The Japanese really did some awful things.
So many of the bomb markers on the map are in a straight line, presumably the way they are dropped from the aircraft..
BTW, today is December 7; the day Pearl Harbor was attacked bringing the US into the war.
Just to keep some perspective, now, realise that we'd been at war, alone, since September 2009 when you think of all the movies showing us how they won the bloody thing for us.
My old man was in the Raf, my Grandfather was in the Great War, disfigured, never really talked about it, the old man however said he had the time of his life. I guess it depended on what happened to you, but the fact still remains as far as the bombing was concerned the Germans were carpet bombing London long before the RAF had capability to match what were really atrocity's against the civilian population, taken because they couldn't subdue the RAF fighters during daytime operations.

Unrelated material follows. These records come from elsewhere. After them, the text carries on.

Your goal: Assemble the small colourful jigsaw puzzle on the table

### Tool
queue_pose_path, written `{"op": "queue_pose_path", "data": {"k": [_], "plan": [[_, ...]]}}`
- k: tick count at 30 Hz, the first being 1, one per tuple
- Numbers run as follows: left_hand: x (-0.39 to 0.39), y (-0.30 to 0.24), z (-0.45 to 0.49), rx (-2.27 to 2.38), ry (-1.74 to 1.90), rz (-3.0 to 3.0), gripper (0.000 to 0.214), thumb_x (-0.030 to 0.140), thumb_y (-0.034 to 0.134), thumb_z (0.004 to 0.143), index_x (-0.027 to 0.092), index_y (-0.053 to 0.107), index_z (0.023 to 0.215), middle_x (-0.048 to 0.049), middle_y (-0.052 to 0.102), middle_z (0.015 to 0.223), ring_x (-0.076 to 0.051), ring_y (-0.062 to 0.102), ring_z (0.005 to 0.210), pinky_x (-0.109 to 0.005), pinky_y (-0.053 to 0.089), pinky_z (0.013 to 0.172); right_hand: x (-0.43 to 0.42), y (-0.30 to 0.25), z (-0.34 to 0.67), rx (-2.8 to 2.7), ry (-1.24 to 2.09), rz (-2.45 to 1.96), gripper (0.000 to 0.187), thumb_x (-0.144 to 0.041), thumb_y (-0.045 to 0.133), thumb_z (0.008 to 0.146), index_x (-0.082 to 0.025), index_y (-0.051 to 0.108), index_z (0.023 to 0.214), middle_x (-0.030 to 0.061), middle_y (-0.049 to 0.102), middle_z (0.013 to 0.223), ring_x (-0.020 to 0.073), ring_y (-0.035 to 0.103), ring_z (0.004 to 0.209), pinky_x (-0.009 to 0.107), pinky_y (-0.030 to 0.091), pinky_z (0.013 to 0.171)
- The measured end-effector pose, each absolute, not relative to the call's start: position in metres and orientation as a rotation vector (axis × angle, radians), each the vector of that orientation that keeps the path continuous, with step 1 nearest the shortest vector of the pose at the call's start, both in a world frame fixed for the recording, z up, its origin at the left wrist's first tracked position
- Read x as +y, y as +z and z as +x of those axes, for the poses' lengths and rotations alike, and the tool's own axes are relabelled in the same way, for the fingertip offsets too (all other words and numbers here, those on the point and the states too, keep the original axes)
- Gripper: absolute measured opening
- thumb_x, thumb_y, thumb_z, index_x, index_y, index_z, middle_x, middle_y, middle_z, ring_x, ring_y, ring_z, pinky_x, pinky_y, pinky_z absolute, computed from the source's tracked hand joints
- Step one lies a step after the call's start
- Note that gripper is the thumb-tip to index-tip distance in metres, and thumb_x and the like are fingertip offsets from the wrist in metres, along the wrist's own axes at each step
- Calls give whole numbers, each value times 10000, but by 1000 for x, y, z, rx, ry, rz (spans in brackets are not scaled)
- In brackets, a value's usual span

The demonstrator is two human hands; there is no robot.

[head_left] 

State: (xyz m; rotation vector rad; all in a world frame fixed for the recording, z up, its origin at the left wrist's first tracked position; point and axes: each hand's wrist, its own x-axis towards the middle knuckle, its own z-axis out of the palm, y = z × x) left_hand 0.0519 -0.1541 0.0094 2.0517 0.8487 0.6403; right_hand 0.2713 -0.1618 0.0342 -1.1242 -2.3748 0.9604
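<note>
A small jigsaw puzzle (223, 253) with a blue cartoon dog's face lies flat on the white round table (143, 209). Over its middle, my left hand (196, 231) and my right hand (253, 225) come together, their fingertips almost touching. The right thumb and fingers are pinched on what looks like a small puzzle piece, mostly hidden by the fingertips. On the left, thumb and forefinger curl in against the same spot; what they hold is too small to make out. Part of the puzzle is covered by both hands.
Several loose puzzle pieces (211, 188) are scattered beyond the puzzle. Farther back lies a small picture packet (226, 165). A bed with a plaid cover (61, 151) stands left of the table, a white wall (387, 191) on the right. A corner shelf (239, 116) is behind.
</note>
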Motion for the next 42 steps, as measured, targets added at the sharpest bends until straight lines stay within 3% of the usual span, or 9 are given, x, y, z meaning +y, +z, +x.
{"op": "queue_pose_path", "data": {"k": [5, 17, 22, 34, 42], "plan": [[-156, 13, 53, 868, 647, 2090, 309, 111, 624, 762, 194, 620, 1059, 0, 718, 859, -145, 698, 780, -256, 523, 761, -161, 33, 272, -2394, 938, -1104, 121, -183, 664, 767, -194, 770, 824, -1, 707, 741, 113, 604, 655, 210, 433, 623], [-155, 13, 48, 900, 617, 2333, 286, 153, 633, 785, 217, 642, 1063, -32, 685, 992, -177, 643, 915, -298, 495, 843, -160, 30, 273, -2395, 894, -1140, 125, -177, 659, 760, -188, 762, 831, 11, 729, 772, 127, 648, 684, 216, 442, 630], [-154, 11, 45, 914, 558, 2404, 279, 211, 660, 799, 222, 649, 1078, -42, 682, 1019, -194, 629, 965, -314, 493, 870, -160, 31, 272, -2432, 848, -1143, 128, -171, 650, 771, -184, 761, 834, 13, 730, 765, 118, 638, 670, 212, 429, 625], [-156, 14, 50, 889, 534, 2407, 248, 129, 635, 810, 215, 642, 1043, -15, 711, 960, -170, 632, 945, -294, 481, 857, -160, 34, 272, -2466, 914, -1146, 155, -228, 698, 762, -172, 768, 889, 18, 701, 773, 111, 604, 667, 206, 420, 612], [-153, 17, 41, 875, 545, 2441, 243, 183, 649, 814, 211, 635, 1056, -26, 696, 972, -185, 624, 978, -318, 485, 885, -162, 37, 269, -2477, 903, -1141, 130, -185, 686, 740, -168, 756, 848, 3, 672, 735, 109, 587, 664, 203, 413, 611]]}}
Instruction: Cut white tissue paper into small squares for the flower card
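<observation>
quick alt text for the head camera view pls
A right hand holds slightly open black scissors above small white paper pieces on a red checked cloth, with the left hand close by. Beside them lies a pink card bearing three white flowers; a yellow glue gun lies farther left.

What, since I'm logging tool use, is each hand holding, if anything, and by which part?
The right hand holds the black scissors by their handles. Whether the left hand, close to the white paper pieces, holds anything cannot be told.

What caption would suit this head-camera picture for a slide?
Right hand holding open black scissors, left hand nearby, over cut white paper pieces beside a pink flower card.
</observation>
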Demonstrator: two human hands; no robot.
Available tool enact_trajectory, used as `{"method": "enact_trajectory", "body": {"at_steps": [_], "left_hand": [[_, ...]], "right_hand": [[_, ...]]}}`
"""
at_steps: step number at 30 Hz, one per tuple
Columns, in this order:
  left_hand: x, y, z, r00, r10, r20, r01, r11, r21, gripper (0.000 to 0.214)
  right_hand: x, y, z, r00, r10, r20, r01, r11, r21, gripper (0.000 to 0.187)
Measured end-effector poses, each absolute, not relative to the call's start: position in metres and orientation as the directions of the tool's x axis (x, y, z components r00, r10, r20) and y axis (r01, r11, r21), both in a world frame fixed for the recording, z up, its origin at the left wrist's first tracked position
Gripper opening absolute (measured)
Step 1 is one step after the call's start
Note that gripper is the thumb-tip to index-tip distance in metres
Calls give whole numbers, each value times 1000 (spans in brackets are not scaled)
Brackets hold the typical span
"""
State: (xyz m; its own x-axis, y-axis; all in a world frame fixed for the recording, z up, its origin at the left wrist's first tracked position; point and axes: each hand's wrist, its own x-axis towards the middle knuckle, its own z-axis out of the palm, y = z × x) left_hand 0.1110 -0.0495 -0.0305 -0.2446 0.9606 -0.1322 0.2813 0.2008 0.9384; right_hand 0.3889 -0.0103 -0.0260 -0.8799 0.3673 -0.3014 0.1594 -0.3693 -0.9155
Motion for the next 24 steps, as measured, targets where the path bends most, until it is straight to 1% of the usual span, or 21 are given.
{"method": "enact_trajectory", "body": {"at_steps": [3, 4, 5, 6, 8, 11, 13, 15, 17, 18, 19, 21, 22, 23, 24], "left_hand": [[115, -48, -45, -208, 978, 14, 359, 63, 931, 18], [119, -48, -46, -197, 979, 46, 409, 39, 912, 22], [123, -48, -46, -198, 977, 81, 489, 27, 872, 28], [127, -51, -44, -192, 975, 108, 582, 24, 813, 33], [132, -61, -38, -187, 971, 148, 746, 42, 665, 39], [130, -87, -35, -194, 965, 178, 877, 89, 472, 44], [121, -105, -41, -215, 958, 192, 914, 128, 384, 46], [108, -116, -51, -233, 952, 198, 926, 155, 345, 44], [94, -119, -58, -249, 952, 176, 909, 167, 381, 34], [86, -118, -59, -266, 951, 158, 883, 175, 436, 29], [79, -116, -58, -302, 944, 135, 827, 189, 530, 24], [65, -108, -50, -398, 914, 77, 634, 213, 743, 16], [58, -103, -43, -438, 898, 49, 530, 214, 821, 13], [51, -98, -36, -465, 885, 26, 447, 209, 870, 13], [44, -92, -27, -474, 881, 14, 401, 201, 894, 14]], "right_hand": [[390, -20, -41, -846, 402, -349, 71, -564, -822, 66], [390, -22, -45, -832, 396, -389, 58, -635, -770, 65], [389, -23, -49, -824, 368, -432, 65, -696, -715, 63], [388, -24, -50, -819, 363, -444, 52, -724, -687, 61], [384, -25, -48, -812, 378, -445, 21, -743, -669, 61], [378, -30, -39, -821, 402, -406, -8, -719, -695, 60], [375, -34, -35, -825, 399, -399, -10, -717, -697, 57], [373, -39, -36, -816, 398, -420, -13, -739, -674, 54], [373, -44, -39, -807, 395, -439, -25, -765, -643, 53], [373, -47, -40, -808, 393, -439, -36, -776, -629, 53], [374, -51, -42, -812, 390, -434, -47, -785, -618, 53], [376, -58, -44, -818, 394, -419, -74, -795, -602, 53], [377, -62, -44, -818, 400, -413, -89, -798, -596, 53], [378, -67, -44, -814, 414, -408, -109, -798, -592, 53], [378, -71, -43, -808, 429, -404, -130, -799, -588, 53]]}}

Londoners survived because they pretty much lived in Tube stations at night. My Grandfather lost his hardware stores, 3 of them pretty much wiped him out.
^^^
September 2009
1939 Maybe???
reading the replies on this thread reminded me of one thing , not so much the people that have given there lives in recent conflicts but the storys of the people of the WW2 era , my god it must of been scary as shit and of course why we give them 2 mins of thought a year.
A few happily recall chasing women/prams/children down the street shooting them up.
I'm actually pretty doubtful of this claim, yes they might have decided to strafe civilians but it's pretty hard to pick out women and children when your doing 350 - 400 mph a few hundred feet off the deck. I've done just that in a single engined vintage fighter as a backseat ride - save for the strafing people part.
Also Germany didn't start bombing London because they failed to subdue fighter command, they did it after bomber command accidentally bombed one of their cities (Berlin I think) instead of a military target.
All sides during the war seemed to be pretty guilty of some awful atrocities as well and I never buy the line "oh well they started it so they reaped what the sowed".